◆ PROBLEM REQUIREMENTS
Below are the entries. Transcribe exactly the lines from the one with "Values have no" through the one with "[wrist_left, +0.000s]", ends included, and leave out all others.

◆ EXERCISE DATA
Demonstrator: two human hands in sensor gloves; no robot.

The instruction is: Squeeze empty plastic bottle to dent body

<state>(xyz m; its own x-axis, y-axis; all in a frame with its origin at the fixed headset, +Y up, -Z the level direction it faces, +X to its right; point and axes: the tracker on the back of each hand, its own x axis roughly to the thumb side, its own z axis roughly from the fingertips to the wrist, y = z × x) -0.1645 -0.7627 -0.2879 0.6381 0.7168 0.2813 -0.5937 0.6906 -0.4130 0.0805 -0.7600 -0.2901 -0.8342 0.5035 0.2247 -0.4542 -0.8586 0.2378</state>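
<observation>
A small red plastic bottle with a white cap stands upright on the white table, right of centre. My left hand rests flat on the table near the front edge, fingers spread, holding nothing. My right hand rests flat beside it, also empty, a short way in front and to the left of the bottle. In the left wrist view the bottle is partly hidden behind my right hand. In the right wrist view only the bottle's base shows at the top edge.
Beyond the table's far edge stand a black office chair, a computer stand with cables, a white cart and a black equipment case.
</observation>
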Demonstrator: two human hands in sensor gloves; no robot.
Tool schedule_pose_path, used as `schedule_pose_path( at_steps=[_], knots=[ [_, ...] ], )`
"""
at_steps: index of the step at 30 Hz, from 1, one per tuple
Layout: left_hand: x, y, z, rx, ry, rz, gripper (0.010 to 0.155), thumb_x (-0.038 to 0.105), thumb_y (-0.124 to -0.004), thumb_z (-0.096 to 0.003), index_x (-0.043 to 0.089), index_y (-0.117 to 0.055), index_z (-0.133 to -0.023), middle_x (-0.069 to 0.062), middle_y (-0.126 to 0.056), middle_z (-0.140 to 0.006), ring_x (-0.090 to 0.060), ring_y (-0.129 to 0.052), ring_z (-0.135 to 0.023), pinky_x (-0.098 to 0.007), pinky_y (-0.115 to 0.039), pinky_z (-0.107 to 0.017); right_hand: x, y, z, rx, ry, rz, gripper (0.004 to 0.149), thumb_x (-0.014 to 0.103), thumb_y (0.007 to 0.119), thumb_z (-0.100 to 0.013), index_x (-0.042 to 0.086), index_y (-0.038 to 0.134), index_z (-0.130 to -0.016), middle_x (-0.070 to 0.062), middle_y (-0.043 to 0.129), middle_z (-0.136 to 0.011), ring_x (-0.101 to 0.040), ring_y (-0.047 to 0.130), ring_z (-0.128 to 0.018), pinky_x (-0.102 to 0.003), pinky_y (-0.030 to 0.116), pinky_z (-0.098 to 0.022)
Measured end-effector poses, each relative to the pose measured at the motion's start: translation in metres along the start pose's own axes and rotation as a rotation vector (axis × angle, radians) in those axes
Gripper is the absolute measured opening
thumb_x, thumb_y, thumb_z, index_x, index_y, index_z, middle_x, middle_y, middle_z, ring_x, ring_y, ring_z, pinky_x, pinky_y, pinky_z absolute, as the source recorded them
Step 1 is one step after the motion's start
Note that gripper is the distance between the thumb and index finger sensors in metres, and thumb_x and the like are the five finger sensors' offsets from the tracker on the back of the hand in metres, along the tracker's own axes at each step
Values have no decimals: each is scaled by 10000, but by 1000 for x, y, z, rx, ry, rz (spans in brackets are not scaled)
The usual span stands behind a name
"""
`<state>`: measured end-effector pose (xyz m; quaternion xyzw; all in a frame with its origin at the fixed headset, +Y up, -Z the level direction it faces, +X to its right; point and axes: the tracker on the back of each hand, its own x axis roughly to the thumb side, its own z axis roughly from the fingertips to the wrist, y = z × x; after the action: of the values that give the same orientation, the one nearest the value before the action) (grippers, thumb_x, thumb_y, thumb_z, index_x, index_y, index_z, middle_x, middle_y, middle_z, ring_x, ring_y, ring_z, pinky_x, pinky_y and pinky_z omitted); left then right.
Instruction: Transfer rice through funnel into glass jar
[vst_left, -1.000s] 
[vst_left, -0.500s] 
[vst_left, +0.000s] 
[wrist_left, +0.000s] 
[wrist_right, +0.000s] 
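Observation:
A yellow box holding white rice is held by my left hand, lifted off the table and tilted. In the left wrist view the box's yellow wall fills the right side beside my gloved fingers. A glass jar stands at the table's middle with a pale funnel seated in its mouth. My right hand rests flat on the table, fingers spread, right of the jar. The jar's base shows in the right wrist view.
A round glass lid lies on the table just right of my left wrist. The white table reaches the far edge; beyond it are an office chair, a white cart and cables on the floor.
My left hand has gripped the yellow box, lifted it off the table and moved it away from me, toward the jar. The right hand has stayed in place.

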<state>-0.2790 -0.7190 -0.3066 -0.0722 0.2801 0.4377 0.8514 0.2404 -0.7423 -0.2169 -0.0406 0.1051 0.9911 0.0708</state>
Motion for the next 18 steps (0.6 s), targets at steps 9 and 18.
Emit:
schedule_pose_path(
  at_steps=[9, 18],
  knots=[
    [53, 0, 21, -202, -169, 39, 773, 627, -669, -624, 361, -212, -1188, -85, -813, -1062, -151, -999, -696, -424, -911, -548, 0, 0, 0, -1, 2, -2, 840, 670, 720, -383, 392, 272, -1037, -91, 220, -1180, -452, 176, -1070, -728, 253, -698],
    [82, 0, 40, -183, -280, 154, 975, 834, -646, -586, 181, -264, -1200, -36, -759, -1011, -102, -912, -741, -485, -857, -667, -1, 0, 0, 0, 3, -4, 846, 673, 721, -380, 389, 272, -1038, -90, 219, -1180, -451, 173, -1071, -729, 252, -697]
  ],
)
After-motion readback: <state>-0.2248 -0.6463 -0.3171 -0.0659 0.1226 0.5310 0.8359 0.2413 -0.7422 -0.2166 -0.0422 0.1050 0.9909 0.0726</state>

◆ TASK RESULT
Values have no decimals: each is scaled by 10000, but by 1000 for x, y, z, rx, ry, rz (spans in brackets are not scaled)
The usual span stands behind a name
"""
`<state>`: measured end-effector pose (xyz m; quaternion xyzw; all in a frame with its origin at the fixed headset, +Y up, -Z the level direction it faces, +X to its right; point and axes: the tracker on the back of each hand, its own x axis roughly to the thumb side, its own z axis roughly from the fingertips to the wrist, y = z × x; after the action: of the values that give the same orientation, the one nearest the value before the action) (grippers, thumb_x, thumb_y, thumb_z, index_x, index_y, index_z, middle_x, middle_y, middle_z, ring_x, ring_y, ring_z, pinky_x, pinky_y and pinky_z omitted); left then right.
Instruction: Transfer rice through funnel into glass jar
[vst_left, -1.000s] 
[vst_left, -0.500s] 
[vst_left, +0.000s] 
[wrist_left, +0.000s] 

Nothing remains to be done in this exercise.